[[ PROVIDED RECORDS open ]]

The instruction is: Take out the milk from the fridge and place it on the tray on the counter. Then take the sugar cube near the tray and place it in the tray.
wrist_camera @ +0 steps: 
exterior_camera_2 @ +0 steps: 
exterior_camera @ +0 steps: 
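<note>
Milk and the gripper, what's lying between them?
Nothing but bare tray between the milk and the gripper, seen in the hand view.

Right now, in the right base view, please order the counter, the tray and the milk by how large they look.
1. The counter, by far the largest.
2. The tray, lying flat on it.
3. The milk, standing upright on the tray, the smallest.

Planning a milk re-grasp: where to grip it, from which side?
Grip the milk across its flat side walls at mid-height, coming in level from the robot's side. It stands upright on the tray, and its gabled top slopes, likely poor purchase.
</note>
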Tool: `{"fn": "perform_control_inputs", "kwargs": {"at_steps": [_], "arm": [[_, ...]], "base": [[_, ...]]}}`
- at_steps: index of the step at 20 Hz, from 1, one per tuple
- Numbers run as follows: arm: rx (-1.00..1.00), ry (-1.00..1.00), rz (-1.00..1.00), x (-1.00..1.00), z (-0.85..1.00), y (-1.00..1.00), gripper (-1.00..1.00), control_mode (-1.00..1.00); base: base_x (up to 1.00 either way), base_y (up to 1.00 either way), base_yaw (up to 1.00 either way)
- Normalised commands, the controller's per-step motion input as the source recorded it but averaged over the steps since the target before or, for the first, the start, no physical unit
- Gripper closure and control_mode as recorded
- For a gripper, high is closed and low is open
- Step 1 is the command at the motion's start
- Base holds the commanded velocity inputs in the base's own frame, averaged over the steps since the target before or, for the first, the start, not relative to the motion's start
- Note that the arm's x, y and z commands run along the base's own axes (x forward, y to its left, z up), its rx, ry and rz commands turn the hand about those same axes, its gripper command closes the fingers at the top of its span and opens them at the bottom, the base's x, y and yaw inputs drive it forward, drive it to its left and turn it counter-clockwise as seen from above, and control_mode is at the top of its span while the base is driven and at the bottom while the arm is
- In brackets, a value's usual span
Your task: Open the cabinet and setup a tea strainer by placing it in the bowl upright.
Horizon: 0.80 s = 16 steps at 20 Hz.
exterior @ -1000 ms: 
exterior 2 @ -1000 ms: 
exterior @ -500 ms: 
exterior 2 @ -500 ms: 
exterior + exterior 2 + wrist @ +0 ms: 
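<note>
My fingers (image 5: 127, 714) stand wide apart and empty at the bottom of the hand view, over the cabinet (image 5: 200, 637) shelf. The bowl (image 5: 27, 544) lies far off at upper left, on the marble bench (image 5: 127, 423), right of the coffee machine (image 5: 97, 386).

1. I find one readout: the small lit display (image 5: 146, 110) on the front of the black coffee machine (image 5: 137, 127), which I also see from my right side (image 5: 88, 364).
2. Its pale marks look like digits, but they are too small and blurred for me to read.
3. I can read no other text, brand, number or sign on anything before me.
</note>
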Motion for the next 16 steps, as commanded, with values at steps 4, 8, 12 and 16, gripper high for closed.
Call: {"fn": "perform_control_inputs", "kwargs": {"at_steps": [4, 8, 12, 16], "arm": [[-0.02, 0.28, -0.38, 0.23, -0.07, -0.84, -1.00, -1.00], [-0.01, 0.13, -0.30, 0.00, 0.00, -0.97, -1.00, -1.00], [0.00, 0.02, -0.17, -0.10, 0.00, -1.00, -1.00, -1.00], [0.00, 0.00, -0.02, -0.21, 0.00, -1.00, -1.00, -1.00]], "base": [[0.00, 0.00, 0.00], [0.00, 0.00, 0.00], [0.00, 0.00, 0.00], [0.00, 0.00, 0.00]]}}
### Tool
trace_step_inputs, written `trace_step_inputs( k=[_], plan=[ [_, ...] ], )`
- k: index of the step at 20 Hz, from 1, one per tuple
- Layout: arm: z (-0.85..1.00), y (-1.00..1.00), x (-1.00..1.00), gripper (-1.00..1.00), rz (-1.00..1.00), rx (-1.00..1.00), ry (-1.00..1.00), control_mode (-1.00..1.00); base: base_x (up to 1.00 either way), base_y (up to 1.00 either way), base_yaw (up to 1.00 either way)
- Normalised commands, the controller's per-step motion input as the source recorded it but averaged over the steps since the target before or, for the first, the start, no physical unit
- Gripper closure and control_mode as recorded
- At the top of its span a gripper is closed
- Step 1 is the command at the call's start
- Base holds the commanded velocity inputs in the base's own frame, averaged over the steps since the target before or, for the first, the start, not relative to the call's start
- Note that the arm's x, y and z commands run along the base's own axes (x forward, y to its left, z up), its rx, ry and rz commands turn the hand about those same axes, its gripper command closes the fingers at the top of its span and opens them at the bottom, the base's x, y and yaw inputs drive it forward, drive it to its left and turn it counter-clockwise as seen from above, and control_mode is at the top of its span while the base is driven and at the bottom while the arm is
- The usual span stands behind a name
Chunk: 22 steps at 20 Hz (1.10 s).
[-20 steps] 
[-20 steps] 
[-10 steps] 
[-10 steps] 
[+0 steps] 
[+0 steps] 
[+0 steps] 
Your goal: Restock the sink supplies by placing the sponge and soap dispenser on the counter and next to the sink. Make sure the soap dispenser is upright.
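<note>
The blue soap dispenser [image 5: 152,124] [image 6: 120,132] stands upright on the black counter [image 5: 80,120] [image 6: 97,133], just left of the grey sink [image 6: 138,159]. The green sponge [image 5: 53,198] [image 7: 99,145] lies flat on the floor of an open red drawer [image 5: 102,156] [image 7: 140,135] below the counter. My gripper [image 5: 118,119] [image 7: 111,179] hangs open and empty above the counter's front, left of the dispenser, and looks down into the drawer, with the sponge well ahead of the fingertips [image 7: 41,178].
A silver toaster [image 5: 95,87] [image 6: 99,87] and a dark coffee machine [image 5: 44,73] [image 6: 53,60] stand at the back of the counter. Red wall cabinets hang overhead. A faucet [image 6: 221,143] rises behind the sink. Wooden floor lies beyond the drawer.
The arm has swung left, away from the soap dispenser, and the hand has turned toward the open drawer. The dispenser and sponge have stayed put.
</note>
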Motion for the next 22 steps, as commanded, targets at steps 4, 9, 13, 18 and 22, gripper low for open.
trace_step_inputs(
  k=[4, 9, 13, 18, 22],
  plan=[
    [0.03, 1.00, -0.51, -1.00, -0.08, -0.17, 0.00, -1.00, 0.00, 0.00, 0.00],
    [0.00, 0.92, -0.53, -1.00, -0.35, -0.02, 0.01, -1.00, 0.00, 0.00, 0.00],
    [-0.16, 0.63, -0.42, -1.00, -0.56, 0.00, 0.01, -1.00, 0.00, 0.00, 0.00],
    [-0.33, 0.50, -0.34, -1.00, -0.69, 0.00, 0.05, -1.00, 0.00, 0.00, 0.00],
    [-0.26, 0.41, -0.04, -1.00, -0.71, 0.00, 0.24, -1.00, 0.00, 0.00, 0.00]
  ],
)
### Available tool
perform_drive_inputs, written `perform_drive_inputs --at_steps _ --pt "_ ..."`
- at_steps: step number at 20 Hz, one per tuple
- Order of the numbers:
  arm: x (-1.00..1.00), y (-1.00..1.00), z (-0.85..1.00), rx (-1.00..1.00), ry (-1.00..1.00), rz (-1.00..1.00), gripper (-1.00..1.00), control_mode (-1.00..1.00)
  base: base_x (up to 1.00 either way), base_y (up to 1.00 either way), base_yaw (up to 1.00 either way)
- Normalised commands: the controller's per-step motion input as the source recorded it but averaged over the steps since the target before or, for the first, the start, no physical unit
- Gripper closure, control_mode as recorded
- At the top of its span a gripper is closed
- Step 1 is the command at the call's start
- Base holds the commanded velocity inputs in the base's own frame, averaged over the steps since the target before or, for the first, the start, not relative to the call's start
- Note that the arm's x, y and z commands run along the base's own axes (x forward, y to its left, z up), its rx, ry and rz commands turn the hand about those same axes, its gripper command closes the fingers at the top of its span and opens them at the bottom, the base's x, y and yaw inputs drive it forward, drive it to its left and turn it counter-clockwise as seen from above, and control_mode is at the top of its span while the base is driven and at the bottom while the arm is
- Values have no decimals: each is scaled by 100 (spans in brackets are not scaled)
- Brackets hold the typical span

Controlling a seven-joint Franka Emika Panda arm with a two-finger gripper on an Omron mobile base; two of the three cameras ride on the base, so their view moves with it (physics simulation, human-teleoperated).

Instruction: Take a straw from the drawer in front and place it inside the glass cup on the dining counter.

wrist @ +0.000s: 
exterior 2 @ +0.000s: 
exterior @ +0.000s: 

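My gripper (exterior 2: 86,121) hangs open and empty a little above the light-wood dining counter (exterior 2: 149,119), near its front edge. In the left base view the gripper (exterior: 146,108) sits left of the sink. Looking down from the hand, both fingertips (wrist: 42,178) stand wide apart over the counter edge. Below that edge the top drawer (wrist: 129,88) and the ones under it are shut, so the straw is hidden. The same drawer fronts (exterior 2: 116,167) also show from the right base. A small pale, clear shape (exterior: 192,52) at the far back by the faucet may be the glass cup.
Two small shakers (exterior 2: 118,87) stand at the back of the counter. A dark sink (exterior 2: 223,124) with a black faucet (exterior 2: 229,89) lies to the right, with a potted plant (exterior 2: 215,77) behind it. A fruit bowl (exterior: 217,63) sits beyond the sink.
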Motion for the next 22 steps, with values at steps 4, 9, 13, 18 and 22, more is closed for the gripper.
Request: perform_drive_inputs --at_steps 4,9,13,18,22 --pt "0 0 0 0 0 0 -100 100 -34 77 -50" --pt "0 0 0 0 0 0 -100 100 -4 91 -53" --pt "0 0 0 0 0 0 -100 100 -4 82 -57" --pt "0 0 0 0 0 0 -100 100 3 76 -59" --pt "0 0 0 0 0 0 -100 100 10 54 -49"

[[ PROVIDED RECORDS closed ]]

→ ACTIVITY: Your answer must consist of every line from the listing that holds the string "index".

→ OUTPUT:
- at_steps: index of the step at 20 Hz, from 1, one per tuple
- k: index of the step at 20 Hz, from 1, one per tuple

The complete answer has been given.